The secret to relevant e-mail marketing is no secret at all: It begins with understanding your customer through the data you have gathered.
And the most valuable data of all may be the activity information you gather every time you send an e-mail. But are you doing this? Many marketers don’t, despite the fact that this information is immediately actionable and is readily available with every campaign.
Here are some tips on how to start:
1. Don’t ignore the data you already have—It may seem elementary, but e-mail activity is too often overlooked as a source. Every message you send provides an indicator of your customers’ interests: where they click, what they purchase—even no action at all can provide valuable information.
This is the easiest and most immediate data available, and you can use it to develop content. How? You learn about an individual based on what they clicked on in last week’s campaign, and insert similar content in this week’s campaign. You’ve just become more relevant.
2. Use testing data to improve your relevance—Are you ready for the next step? E-mail campaigns should be accompanied by testing programs designed to measure and analyze the performance of individual elements—i.e., audience, subject line, offer, content, frequency and creative. The goal is to understand what’s working (or not) in the deployment of these elements.
Start by benchmarking existing programs according to average response and conversion rates, both overall and by message type. This data will provide a useful benchmark against subsequent test results.
Next, establish your test and the test group or audience on which you wish to observe the impact of the tactic you are testing.

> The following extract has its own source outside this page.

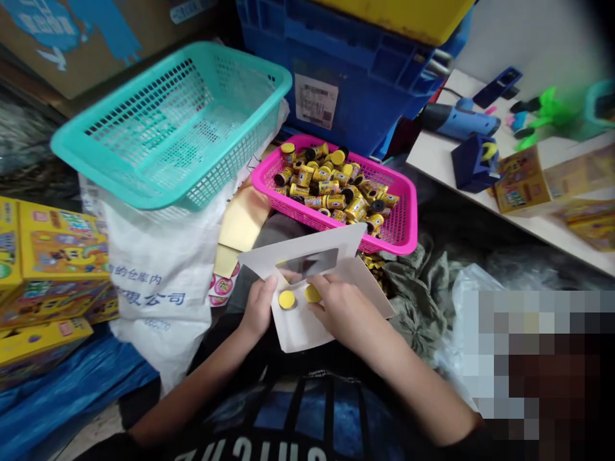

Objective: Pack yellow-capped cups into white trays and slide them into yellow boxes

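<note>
On my lap an opened white cardboard box [302, 330] with a window in its raised lid lies with its pale inside facing up. My left hand [260, 308] grips the box's left edge, thumb on the inner side. Inside the box my right hand [339, 306] has its fingers on a small yellow-capped tub [313, 294]. Another tub with a yellow lid [287, 299] stands to its left, touched by neither hand. Just beyond the box is a pink basket [410, 218] heaped with small yellow tubs [329, 187], some showing black ends.
A turquoise basket [168, 192] rests on a white sack [148, 256] at the left. Yellow printed boxes [62, 250] are stacked at far left. Behind stands a blue crate [365, 83]. A white table [432, 153] at the right bears a blue tool [456, 118] and packaging.
</note>
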A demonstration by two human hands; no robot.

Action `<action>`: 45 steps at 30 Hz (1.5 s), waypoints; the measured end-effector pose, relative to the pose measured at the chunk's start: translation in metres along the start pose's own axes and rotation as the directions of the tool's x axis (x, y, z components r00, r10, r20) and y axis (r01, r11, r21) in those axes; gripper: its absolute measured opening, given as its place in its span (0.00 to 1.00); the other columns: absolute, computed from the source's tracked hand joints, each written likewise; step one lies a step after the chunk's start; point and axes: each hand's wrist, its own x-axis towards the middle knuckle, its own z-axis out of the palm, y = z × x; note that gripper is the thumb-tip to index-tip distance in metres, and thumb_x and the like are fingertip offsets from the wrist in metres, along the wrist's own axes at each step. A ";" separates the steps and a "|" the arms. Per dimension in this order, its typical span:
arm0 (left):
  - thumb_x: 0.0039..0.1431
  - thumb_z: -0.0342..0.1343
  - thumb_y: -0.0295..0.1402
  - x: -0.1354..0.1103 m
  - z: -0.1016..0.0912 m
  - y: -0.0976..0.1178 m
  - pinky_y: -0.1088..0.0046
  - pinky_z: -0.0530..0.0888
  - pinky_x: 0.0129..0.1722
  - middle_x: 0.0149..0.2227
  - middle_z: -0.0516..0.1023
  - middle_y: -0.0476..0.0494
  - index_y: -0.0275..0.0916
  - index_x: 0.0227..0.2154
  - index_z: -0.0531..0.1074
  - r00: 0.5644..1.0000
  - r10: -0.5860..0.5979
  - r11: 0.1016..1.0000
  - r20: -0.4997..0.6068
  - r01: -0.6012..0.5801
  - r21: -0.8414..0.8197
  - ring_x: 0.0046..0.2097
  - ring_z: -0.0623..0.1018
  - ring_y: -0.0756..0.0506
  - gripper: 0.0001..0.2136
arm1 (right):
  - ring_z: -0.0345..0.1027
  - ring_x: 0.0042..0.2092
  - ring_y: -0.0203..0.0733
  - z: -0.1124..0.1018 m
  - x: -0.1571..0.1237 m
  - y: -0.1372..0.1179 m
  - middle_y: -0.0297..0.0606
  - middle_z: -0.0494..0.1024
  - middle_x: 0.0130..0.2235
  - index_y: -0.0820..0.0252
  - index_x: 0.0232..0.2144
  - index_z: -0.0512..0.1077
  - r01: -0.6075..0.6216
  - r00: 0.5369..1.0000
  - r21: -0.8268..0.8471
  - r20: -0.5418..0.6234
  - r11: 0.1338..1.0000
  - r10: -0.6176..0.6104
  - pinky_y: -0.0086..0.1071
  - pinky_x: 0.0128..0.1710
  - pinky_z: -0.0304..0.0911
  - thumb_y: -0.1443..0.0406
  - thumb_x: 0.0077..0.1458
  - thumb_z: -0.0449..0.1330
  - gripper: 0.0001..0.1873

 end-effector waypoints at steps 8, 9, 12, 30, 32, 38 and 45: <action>0.56 0.58 0.58 0.001 0.000 0.005 0.58 0.74 0.51 0.39 0.86 0.35 0.36 0.31 0.82 1.000 0.016 1.000 0.009 -0.016 -0.004 0.45 0.82 0.33 0.26 | 0.74 0.34 0.47 0.025 0.016 0.007 0.44 0.80 0.37 0.57 0.41 0.70 -0.047 0.996 0.106 0.079 0.993 0.038 0.35 0.33 0.61 0.75 0.54 0.61 0.13; 0.56 0.59 0.58 0.001 -0.001 0.005 0.58 0.74 0.51 0.39 0.86 0.35 0.36 0.31 0.82 1.000 0.010 1.000 0.008 -0.010 -0.009 0.45 0.82 0.33 0.26 | 0.73 0.34 0.47 0.019 0.009 0.004 0.43 0.80 0.37 0.57 0.39 0.71 -0.042 0.997 0.119 0.072 0.992 0.034 0.36 0.32 0.61 0.75 0.54 0.61 0.12; 0.55 0.59 0.57 0.005 -0.008 0.006 0.59 0.75 0.46 0.37 0.86 0.35 0.36 0.31 0.83 0.999 -0.046 0.999 -0.008 0.046 -0.025 0.43 0.82 0.33 0.25 | 0.74 0.35 0.45 -0.018 -0.019 -0.002 0.39 0.81 0.37 0.55 0.38 0.73 0.076 0.997 0.254 -0.027 0.964 -0.072 0.35 0.35 0.64 0.67 0.58 0.64 0.05; 0.53 0.63 0.56 0.013 -0.027 -0.005 0.52 0.71 0.60 0.51 0.84 0.30 0.36 0.43 0.84 0.955 -0.151 0.955 0.255 0.208 -0.213 0.58 0.78 0.26 0.27 | 0.70 0.42 0.48 -0.127 0.058 0.090 0.39 0.76 0.38 0.58 0.39 0.76 0.333 0.833 0.310 -0.538 0.890 -0.124 0.43 0.45 0.68 0.67 0.45 0.73 0.17; 0.51 0.65 0.54 0.017 -0.029 -0.002 0.52 0.69 0.62 0.52 0.83 0.30 0.37 0.45 0.83 0.923 -0.172 0.948 0.344 0.250 -0.197 0.60 0.77 0.26 0.27 | 0.71 0.42 0.47 -0.131 0.021 0.065 0.38 0.76 0.40 0.56 0.44 0.77 0.371 0.886 0.563 -0.453 0.739 -0.099 0.40 0.43 0.68 0.66 0.45 0.74 0.22; 0.57 0.59 0.52 0.026 -0.033 -0.004 0.50 0.68 0.63 0.53 0.83 0.31 0.36 0.51 0.82 0.860 -0.251 0.919 0.444 0.356 -0.170 0.62 0.75 0.26 0.28 | 0.70 0.42 0.51 -0.115 -0.036 -0.006 0.39 0.78 0.38 0.53 0.38 0.77 0.397 0.915 0.226 -0.178 0.890 -0.363 0.45 0.47 0.68 0.74 0.46 0.65 0.16; 0.63 0.55 0.49 0.027 -0.037 -0.009 0.52 0.69 0.62 0.57 0.80 0.31 0.33 0.58 0.77 0.853 -0.139 0.927 0.503 0.291 -0.237 0.61 0.76 0.28 0.29 | 0.74 0.43 0.48 -0.050 0.011 -0.013 0.47 0.80 0.42 0.66 0.48 0.74 0.438 0.899 -0.463 0.222 0.771 -0.377 0.39 0.43 0.68 0.77 0.57 0.56 0.18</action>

Also, establish a “control group” by withholding from the test audience a customer group that will not receive the element(s) being tested.
But remember: You should test only one element at a time to limit the potential variables. Then measure the post-mailing response results. The comparison in response performance between the test and control audiences will reveal whether the tested relevance tactics are having a significant impact on your results, and will help guide your strategies.
3. Ask your customers for information—E-mail is a means of
engaging people and allowing them to pursue interests and activities or indulge their curiosity. Think about the types of calls to action that could compel customers to provide relevant information about themselves in exchange for education, entertainment or an exclusive offer. Here are a few possibilities:
Polls and surveys—Asking a simple poll question in your e-mail can capture important information about your client: preferred fashions, favorite travel destinations, demographics and more. In much the same way, customer feedback surveys allow you to zero in on a customer’s likes or dislikes and focus messaging on the topics that are most relevant to him or her.
Even unsub surveys are helpful—you can figure out why some people are unsubscribing from your e-mail, and improve your efforts accordingly. This will help you guide efforts to improve the relevance of future e-mails to active customers.
Web applications—There’s nothing wrong with offering a little something in exchange for information. For example, ask your customers to complete a short profile, and in return offer a special discount, or access to an exclusive report or even an online video or game.
Preference centers—Let people be in charge of the content they receive. How? Through an online preference. It allows customers to configure the content they receive—they tell you directly which product groups, discussion topics, or travel destinations they’re most interested in. This is the most targetable data available to e-mail marketers.
4. Use non-e-mail data—You may be collecting some form of Web site data, using site analytics tools like Coremetrics or Omniture or internal tracking systems such as Web or referral logs. This data is invaluable when determining your customers’ preferences and can easily be used to create an e-mail audience.
5. Mind the gaps when managing your data—Now that you understand the value of these common information sources, the next step is to evaluate your current programs and determine what data you need to enhance. At the same time, as your self this? What data will be required to support new programs, and how practical will it be to collect it? The goal is to focus on gathering the data you can actually use. Answer the following questions:
*Which of your data sources are limited? How valuable are they to your campaigns?
*Is the data collected from your sources reliable? Is it in a format that is actionable?
*What are the challenges to optimizing these data collection sources?
Okay. You understand the limitations. Now it’s time to set short-term goals. These should include capturing e-mail activity, elements of personalization, and subscriber preferences – data that can be had quickly with minimal technical or strategic implementation.
And in the long term? You should focus on integrating customer behavior and modeling. This, of course, may require time and additional resources. But the simple things you do today will have an even greater impact. After all, data collection is not some kind of magic bullet. Success depends on how you analyze the data and apply it. Data tells you more than who should get e-mail—it can also tell you what to say and when to say it. Only by using it wisely can you measure and improve the impact of your mailings every day.